PROBLEM STATEMENT – The following data has a line with "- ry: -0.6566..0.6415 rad" and a line with "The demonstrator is". Write out exactly those lines and all the lines between them.
[GIVEN INFORMATION — start]
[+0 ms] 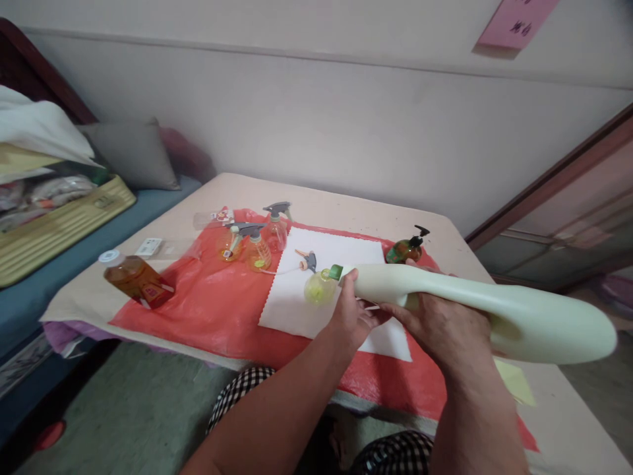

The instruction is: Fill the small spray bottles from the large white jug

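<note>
A large pale green jug [554, 323] lies nearly level in the air, its base to the right. My right hand [445, 323] is closed round its handle. Under the neck, my left hand [352, 316] supports the jug with the thumb on its side. At the mouth is a green spout [336, 272], which meets or overlaps the top of a small round clear bottle [318, 290]. Yellow-green liquid shows in that bottle, which stands on a white sheet [287, 307]. Behind it lies a loose grey spray head [310, 262] with a thin tube.
Several spray bottles [258, 254] stand left of the sheet on red plastic [212, 316]. A bottle of amber liquid [136, 277] is tilted at far left. Behind the jug is a brown pump bottle [405, 251]. Yellow paper [517, 382] lies at right. A wall [321, 119] rises behind the table.
</note>
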Action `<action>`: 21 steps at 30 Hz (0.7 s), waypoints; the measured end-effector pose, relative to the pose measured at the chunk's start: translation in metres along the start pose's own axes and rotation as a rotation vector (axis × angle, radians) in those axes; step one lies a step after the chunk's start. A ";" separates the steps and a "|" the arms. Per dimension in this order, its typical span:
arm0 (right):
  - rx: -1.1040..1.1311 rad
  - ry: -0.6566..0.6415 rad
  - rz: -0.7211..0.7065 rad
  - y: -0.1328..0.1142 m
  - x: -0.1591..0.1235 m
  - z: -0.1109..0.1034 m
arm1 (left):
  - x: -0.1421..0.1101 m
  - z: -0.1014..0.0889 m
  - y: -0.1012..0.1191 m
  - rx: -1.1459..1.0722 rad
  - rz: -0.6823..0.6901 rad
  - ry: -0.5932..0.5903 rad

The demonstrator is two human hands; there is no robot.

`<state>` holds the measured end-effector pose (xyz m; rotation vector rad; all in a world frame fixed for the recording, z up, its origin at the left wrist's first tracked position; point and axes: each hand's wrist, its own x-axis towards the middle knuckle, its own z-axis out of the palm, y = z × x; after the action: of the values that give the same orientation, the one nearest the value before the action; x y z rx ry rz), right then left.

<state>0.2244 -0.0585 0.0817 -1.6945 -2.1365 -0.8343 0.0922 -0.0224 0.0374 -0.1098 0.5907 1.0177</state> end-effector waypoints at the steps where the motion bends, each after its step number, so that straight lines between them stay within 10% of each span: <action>1: -0.004 -0.008 0.004 0.000 0.000 -0.001 | 0.000 0.000 0.000 0.000 0.000 -0.002; 21: -0.041 -0.047 0.025 -0.003 0.001 -0.003 | 0.000 0.000 0.001 0.004 -0.023 -0.005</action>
<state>0.2214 -0.0600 0.0837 -1.7748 -2.1380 -0.8445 0.0910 -0.0218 0.0378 -0.1101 0.5856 0.9942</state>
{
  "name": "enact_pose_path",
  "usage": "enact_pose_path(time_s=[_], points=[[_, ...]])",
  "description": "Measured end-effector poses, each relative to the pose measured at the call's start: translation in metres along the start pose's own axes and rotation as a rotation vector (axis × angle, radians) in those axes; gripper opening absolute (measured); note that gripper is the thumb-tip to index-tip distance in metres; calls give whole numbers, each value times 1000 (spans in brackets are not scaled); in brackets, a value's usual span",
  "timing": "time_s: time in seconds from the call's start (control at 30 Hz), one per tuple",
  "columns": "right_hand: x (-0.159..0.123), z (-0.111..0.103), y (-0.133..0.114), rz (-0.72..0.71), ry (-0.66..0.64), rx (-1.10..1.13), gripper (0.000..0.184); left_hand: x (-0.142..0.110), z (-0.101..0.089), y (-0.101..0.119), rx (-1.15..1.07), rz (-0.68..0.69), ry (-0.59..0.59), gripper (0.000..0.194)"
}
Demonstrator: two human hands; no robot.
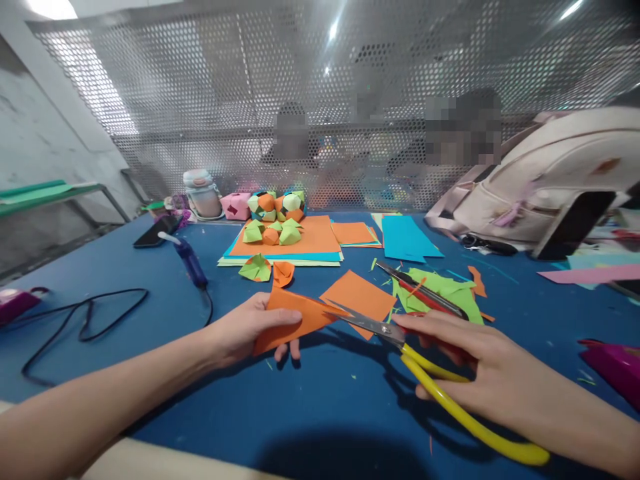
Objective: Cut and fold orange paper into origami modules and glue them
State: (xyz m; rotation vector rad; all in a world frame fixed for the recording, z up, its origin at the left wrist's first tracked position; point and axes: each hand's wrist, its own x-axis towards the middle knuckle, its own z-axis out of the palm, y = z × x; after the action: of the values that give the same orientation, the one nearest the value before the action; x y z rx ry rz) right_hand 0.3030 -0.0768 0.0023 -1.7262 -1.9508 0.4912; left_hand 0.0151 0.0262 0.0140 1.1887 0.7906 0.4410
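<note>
My left hand (253, 327) grips a folded-looking piece of orange paper (295, 319), thumb on top and fingers beneath. Scissors (373, 325) with yellow and red handles are in my right hand (473, 350). Their blades meet the paper's right end; how far apart the blades are I cannot tell. Just behind lies an orange paper square (357, 298) flat on the blue table (325, 413). A red and black utility knife (425, 291) rests on crumpled green paper scraps (440, 287) beyond my right hand. Two small folded paper pieces (256, 267) sit beyond my left hand.
Stacked coloured sheets (317, 233) bear folded paper units; paper balls (277, 205) stand behind. Blue sheets (406, 237) lie at the back. A blue glue gun (189, 262) with its cord is at left. A phone (575, 223) leans on a backpack (555, 177) at right. Perforated metal screen (210, 87) behind.
</note>
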Motion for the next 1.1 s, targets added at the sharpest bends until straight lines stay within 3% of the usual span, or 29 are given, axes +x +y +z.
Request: enact_pose_path(time_s=[0.37,0.7,1.1], points=[[4,-5,-13,-22,38,70,51,0,1,-1,-5,1,-13,26],[2,-14,-30,22,-64,-73,48,2,-1,-4,14,10,-23,33],[4,-14,-22,22,-119,-2,45,3,-2,-5,30,-1,-35,37]])
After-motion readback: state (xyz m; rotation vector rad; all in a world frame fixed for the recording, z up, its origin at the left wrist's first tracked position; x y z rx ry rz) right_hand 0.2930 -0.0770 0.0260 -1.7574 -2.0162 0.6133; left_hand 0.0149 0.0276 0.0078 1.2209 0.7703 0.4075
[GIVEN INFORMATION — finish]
EXPECTED ANSWER –
  - ry: -0.6566..0.6415 rad
  - rz: -0.7211..0.7065 rad
  - y: -0.1328..0.1142 m
  - x: -0.1591..0.1235 m
  - z: -0.1109..0.1034 m
arm1 (left):
  - x: -0.1421..0.1101 m
  - z: -0.1014..0.0889 m
  - y: -0.1012..0.1191 m
  - rx: -1.1459..1.0722 rad
  - rz: -0.6823..0.6901 rad
  - ry: -0.5932..0.5903 rad

The demonstrator is two human hands; there is no robot.

Nothing remains to be added to this answer.